Book Read Free

A Carnival of Losses

Page 7

by Donald Hall


  Geoffrey Hill

  In Thaxted, a huge late-medieval church—sometimes called the Cathedral of Essex—rose from a hill at the edge of the village. The vicar was Father Jack, a High Church communist, fond of bell-ringing, processions, the Soviet Union, and Greek in the prayer service. Geoffrey Hill, who had been my best friend at Oxford years before, came to visit us in 1960 at our fifteenth-century house. He and I had stayed in touch by letter, but for years we hadn’t seen each other, and now the old friendship flared up. Our house had a narrow balcony that looked over Market Street. On Midsummer Eve we perched there during an annual celebration. The Thaxted morris men entertained morris teams from all over England, dancing together where the street widened to become the market. Hundreds of men pranced wearing colorful, bell-covered, theoretically medieval clothing.

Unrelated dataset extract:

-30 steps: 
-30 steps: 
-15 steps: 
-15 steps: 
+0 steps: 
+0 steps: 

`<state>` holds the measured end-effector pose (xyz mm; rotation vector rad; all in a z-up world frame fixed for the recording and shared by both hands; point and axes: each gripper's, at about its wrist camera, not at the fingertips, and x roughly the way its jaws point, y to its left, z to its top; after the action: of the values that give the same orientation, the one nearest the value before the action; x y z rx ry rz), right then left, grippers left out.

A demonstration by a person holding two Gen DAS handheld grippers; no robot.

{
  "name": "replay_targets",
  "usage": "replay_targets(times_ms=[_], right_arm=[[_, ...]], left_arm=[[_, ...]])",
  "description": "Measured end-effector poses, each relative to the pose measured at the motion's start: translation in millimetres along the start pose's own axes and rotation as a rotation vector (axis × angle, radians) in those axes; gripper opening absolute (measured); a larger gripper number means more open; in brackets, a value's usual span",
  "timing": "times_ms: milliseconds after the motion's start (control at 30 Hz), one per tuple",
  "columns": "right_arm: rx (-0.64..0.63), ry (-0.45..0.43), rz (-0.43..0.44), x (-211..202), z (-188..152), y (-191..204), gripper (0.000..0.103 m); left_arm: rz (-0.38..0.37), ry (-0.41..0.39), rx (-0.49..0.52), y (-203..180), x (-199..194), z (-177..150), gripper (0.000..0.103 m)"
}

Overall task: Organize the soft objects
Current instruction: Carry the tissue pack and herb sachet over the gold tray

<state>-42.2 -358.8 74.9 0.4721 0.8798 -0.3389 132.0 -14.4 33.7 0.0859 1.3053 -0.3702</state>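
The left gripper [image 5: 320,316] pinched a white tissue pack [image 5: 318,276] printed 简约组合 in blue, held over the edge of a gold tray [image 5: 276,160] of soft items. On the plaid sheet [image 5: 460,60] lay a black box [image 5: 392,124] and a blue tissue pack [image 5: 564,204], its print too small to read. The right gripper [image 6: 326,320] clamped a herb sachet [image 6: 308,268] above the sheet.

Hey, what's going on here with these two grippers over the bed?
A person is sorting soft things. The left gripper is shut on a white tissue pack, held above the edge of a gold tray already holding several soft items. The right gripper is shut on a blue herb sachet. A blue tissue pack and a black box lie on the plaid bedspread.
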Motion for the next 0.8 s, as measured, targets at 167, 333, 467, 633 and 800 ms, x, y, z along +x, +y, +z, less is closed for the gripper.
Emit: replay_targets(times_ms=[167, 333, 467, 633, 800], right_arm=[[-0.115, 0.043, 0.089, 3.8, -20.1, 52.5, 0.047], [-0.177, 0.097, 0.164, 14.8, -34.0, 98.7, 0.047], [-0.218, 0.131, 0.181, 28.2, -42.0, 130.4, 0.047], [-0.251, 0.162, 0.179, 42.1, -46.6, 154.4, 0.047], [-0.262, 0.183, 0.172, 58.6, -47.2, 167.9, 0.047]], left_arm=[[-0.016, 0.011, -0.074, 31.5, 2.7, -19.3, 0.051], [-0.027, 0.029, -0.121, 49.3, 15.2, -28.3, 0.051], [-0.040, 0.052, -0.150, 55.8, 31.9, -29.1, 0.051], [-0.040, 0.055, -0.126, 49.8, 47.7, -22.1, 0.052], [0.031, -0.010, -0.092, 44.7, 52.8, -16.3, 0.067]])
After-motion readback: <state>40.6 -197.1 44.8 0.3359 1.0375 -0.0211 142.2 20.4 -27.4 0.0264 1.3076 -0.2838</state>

  Geoffrey knew about our morris team and had heard of Father Jack. Inside the church, ancient stone columns were topped with carved stone angelic faces, contrasting with distorted hellish human heads screaming at the end of wooden beams. Not that Geoffrey would enter the church at that time, or any church. If he did, he knew that a lightning bolt would destroy the building and him inside it. Like Cowper’s castaway, he knew that his damnation was predestined.

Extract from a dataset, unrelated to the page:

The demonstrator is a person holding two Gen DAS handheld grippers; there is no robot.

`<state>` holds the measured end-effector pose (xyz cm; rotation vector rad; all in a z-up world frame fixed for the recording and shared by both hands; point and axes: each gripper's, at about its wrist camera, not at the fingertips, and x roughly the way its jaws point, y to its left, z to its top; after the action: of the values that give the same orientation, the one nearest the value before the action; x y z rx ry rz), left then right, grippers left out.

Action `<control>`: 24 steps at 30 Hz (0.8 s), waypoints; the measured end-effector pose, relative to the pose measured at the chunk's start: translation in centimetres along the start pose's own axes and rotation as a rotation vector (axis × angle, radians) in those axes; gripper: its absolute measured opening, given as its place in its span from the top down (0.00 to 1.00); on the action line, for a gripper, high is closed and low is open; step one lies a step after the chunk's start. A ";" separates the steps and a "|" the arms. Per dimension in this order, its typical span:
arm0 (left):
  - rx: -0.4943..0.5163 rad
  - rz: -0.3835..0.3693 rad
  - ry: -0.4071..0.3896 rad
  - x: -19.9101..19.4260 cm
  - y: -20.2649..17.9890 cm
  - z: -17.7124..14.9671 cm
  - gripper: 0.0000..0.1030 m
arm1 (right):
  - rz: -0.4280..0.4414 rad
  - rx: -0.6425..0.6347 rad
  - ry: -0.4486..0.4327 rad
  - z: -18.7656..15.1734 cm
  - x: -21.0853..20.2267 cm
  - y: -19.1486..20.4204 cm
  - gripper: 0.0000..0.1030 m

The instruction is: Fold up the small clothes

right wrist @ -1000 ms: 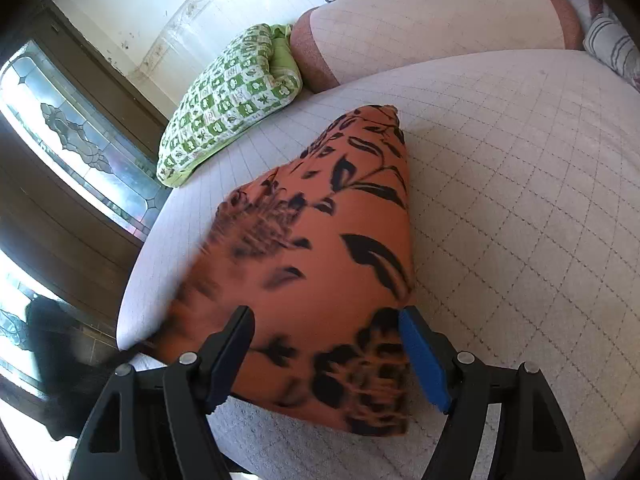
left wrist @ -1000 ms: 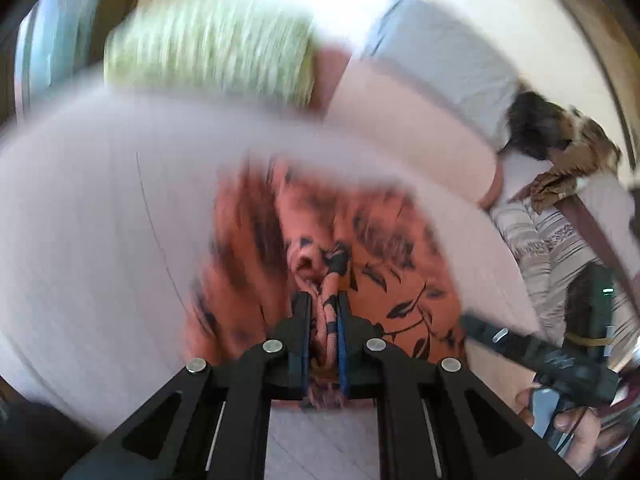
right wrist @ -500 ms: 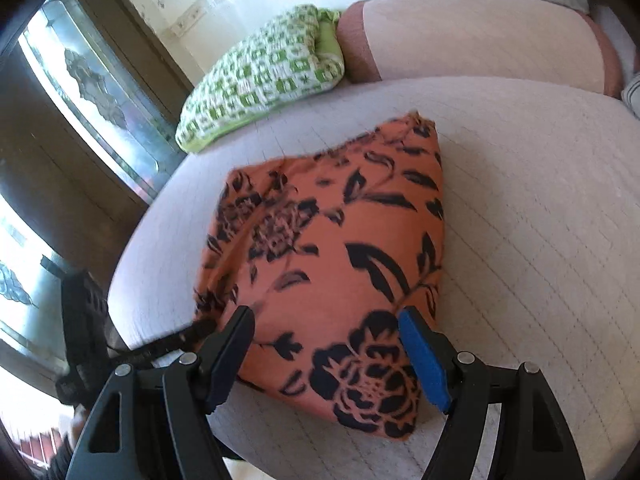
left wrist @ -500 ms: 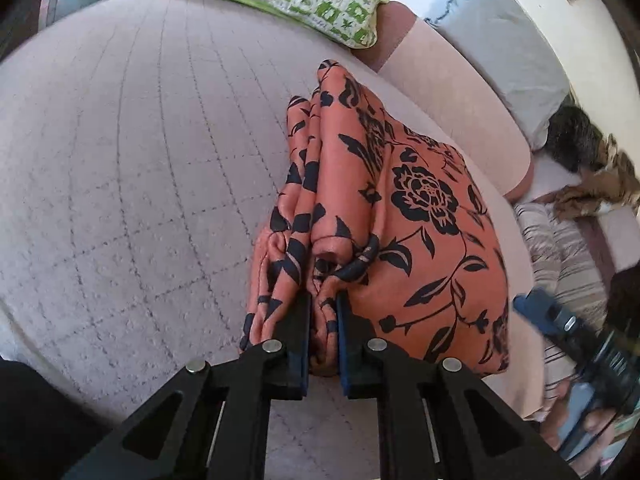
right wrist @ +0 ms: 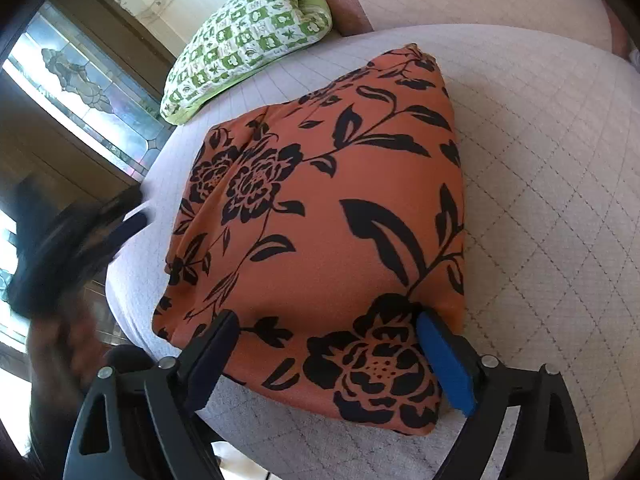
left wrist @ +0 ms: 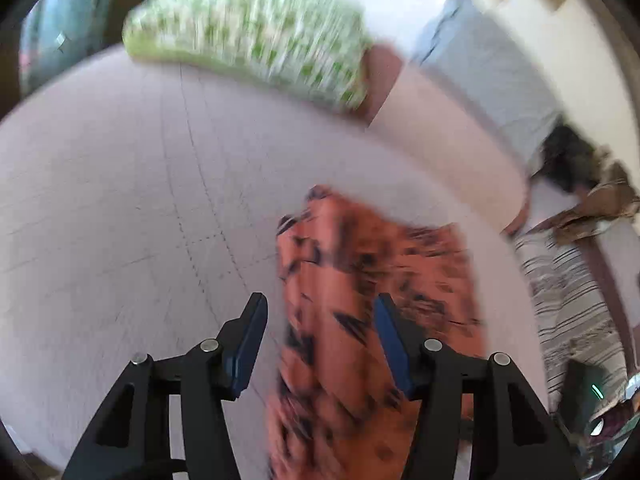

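Note:
The orange garment with black flowers (right wrist: pixel 332 216) lies folded on the pale quilted bed (right wrist: pixel 540 152). My right gripper (right wrist: pixel 328 344) hovers over its near edge, jaws wide and still opening; the cloth sits between the fingers, but the pads do not press it. In the blurred left wrist view, my left gripper (left wrist: pixel 320 332) is opening, with the garment (left wrist: pixel 372 280) passing between the fingers nearer the right pad (left wrist: pixel 392 344), ungripped. The left gripper (right wrist: pixel 100 232) also shows as a dark blur at the bed's left edge in the right wrist view.
A green-and-white patterned pillow (right wrist: pixel 248 36) lies at the back of the bed beside a pink bolster (right wrist: pixel 480 0). Striped and brown clothes (left wrist: pixel 568 292) are piled to the right. A stained-glass window (right wrist: pixel 80 92) stands past the bed's left edge.
The left gripper let go of the garment's bunched edge, opened and drew back. The right jaws spread wider. The garment now lies flat.

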<state>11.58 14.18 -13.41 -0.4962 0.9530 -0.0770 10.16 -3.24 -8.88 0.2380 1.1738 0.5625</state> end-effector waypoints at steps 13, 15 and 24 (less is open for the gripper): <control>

  When I spoke with Geoffrey about Father Jack, I mentioned that, along with his communist homilies, in his sermons he occasionally approached the Old Religion. As we watched the dancers, night darkened and the moon rose above us. Music from the market quieted as the morris men stopped dancing. From the church on the hill ran a cobbled path called Stony Lane—masons had lived there for two centuries of church-building—which ended across from our house. We heard faint music start from the church’s hill as the midsummer night’s sun dropped down. From shadowy Stony Lane down into the black of Market Street marched in single file six men, led by the vicar in green tights, playing an eerie violin. After him followed two green men with flutes, a green drummer, another green man walking with a horse’s head protruding from his stomach and a horse’s rump from his rear, then a last green man carrying a crossbow. Not only the vicar looked eerie. I reminded my gasping friend about ritual murder. “William Rufus told Walter Tyrell to shoot straight . . .”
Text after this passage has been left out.